Please show each line of the listing where "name" is present.

#####

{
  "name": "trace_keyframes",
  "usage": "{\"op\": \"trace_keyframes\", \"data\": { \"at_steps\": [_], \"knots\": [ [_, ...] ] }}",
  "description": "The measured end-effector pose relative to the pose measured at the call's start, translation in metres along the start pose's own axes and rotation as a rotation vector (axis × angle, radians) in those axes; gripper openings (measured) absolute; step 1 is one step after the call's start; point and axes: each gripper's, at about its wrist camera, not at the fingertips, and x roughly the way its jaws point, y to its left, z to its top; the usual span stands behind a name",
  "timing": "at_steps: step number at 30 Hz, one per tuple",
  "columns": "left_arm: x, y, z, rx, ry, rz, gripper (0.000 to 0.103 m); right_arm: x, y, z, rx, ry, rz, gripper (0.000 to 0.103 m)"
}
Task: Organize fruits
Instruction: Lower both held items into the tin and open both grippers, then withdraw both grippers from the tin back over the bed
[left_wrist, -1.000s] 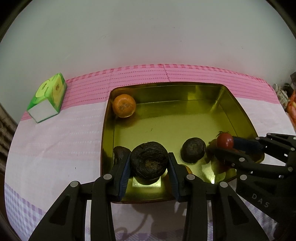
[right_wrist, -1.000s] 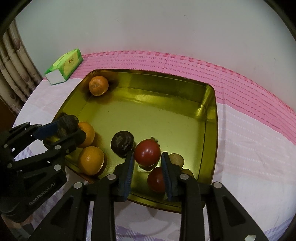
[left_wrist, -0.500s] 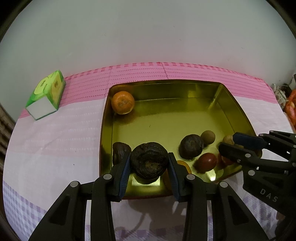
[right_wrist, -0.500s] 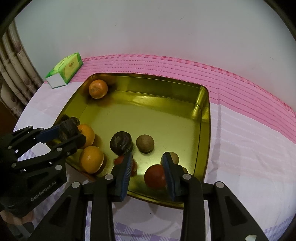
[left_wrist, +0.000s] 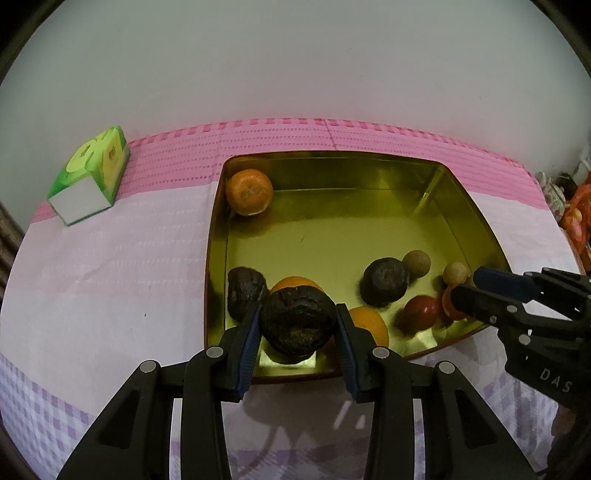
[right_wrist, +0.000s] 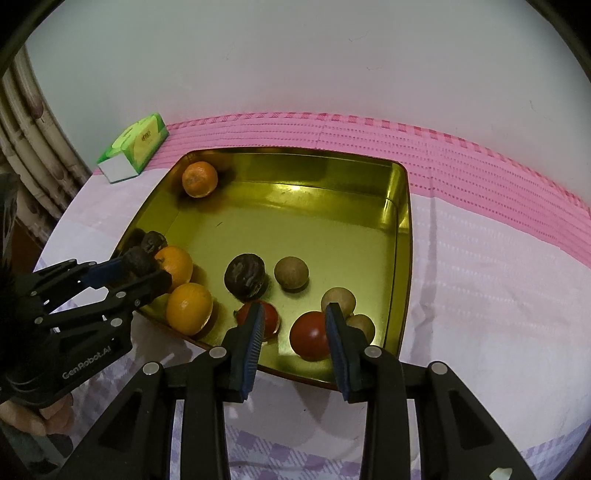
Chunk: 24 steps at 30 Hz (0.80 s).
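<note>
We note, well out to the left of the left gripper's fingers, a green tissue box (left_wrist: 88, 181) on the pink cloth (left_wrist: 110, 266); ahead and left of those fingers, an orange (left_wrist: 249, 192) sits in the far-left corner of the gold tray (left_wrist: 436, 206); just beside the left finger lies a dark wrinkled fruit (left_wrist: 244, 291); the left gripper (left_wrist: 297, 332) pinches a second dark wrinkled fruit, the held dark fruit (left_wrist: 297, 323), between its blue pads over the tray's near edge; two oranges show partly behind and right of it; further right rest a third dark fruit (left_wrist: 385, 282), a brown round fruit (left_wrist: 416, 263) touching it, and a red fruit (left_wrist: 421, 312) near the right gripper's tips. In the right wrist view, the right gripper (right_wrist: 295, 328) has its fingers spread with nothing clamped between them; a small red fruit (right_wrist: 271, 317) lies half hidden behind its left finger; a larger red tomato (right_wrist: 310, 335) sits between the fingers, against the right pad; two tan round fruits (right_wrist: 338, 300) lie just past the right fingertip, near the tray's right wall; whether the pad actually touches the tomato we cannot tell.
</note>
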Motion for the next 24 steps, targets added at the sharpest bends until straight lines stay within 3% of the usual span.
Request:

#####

Answer>
  "name": "trace_keyframes",
  "description": "The measured end-effector pose relative to the pose measured at the call's start, translation in metres along the start pose's own axes and rotation as a rotation vector (axis × angle, radians) in those axes; gripper openings (measured) absolute; step 1 is one step after the call's start; point and axes: each gripper's, at about its wrist camera, not at the fingertips, and x roughly the way its jaws point, y to its left, z to its top; the usual span stands behind a name",

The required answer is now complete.